## [Problem statement]
Give back the lines below exactly, but do not include any pictures.

====================

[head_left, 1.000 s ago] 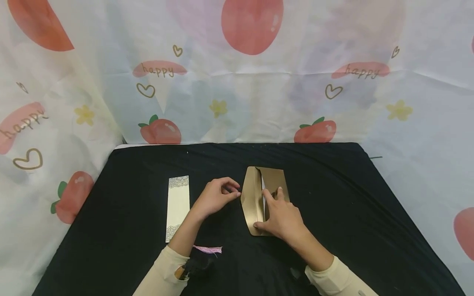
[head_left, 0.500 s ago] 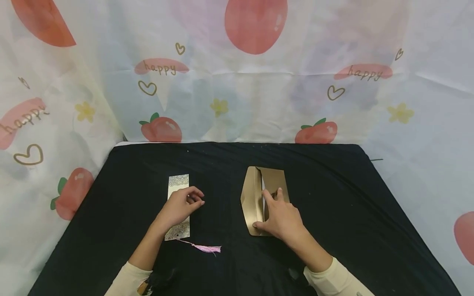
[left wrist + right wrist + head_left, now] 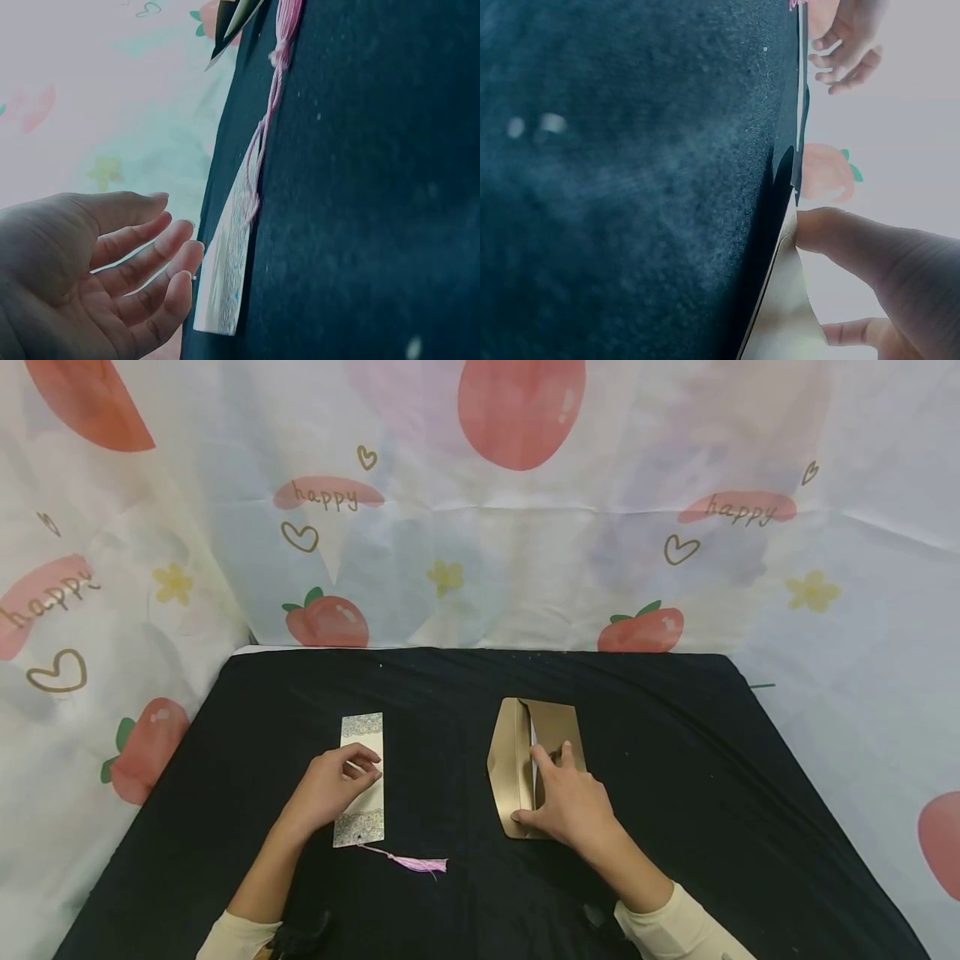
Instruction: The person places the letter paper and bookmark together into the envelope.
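My left hand (image 3: 330, 785) hovers over a cream bookmark (image 3: 360, 827) with patterned bands at both ends. In the left wrist view its fingers (image 3: 142, 262) are loosely bent with nothing between them, and the bookmark lies just beyond the fingertips. A pink tassel (image 3: 420, 864) trails rightward from the bookmark's near end. My right hand (image 3: 573, 802) rests spread on a gold envelope (image 3: 508, 760), thumb at its near edge and fingers on its face. The envelope's flap points left, unfolded, and a white edge (image 3: 533, 735) shows in the opening. Some right fingers are hidden.
A black cloth (image 3: 675, 760) covers the table. Behind it and to the sides hangs a white curtain (image 3: 480, 560) printed with fruit, hearts and lettering.
My left hand has drawn away from the envelope's flap, moving left until it is over the bookmark. The right hand stays put on the envelope.
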A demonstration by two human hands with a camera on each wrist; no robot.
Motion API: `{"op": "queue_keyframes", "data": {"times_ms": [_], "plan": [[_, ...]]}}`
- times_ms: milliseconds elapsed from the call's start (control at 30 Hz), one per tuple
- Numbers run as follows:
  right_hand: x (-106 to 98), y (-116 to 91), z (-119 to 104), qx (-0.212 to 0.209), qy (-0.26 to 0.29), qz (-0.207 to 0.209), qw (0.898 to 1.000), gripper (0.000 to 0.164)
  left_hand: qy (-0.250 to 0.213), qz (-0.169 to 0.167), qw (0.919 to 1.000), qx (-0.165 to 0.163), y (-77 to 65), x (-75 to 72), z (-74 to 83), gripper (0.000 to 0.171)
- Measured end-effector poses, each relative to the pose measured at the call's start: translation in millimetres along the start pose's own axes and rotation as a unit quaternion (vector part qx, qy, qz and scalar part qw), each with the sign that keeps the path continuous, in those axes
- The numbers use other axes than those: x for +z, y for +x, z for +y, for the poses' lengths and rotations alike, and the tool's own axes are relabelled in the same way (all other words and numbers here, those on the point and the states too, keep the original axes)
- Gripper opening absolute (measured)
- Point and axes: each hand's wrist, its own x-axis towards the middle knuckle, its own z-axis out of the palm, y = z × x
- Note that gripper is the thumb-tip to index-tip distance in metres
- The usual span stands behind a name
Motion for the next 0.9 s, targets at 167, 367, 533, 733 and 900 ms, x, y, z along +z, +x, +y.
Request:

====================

## [Task result]
[head_left, 1.000 s ago] 
[head_left, 0.500 s ago] 
[left wrist + right wrist + head_left, now] 
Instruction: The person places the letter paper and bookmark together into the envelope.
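My left hand (image 3: 330, 785) hovers over a cream bookmark (image 3: 360, 827) with patterned bands at both ends. In the left wrist view its fingers (image 3: 142, 262) are loosely bent with nothing between them, and the bookmark lies just beyond the fingertips. A pink tassel (image 3: 420, 864) trails rightward from the bookmark's near end. My right hand (image 3: 573, 802) rests spread on a gold envelope (image 3: 508, 760), thumb at its near edge and fingers on its face. The envelope's flap points left, unfolded, and a white edge (image 3: 533, 735) shows in the opening. Some right fingers are hidden.
A black cloth (image 3: 675, 760) covers the table. Behind it and to the sides hangs a white curtain (image 3: 480, 560) printed with fruit, hearts and lettering.
My left hand has drawn away from the envelope's flap, moving left until it is over the bookmark. The right hand stays put on the envelope.
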A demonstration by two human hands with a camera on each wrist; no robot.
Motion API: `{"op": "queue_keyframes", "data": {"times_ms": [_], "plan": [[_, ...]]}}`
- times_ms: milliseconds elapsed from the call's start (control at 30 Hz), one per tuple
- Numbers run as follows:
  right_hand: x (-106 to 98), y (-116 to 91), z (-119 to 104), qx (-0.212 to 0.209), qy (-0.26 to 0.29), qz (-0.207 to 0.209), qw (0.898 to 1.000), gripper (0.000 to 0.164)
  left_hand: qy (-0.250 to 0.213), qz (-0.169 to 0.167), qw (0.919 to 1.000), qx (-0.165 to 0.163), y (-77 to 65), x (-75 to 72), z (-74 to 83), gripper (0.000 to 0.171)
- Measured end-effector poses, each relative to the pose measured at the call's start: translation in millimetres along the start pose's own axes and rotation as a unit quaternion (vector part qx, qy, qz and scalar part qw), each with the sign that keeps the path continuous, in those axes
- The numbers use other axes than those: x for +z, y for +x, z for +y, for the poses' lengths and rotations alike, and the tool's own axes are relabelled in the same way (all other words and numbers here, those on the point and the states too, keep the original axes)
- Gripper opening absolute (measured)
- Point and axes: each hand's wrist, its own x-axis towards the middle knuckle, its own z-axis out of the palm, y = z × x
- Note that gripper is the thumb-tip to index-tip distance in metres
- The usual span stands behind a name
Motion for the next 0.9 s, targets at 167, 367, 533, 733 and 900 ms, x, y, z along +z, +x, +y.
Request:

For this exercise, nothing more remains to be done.